The gloomy conclusion some are reaching is that the China effect was possibly a once-in-a-lifetime shift, whose effects are now dissipating forever.
One feature of the “golden years (2002-2007)” was the extraordinary amount of capital that poured into the developing world; according to the Washington DC-based Institute of International Finance net inflows in 2001-2011 totalled nearly $3 trillion.
Some of this is starting to reverse as last year saw the first net capital outflow since 1988, a $540 billion loss, says the IIF which predicts more flight in 2016.
Other forecasters such as JPMorgan reckon nearly a trillion dollars have fled China alone since mid-2014; its central bank reserves alone declined more than $500 billion last year.
There are some bright spots such as India and Mexico.

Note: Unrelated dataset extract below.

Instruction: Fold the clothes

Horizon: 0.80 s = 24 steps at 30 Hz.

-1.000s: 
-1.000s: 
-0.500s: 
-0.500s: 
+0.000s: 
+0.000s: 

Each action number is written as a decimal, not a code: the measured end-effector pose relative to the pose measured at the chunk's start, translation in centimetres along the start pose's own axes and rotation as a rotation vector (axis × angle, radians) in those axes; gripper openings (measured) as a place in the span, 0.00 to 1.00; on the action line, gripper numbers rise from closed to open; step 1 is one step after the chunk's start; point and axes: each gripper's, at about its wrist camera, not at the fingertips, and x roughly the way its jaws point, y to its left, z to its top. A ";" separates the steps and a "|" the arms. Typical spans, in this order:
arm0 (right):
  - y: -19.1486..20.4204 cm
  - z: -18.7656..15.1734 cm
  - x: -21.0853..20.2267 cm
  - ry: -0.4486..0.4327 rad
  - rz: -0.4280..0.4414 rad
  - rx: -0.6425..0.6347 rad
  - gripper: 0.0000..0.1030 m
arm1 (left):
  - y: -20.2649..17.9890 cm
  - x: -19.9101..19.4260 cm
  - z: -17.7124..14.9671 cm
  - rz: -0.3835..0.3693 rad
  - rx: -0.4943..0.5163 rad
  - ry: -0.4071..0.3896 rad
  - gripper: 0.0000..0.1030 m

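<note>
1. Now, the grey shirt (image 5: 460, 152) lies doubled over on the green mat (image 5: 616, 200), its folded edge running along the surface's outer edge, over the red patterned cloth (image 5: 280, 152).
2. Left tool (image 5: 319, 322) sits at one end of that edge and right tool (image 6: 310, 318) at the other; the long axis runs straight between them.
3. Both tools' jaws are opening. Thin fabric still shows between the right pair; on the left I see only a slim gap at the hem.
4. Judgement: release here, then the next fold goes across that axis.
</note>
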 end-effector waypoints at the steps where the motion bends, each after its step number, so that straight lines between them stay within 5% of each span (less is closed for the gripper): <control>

But with China fears on the rise and Brazil and Russia in recession for the second straight year, investment returns across the sector are unlikely to recover soon, many fear.
The fear of large-scale outflows is clearly on policymakers’ minds. To combat such an exodus, emerging economies may have to resort to radical measures such as coordinated securities market interventions, of the kind done in the West after 2008, Mexican central bank head Agustin Carstens has suggested. Ultimately though he said that to boost long-term growth, there was only one solution – tough economic reform.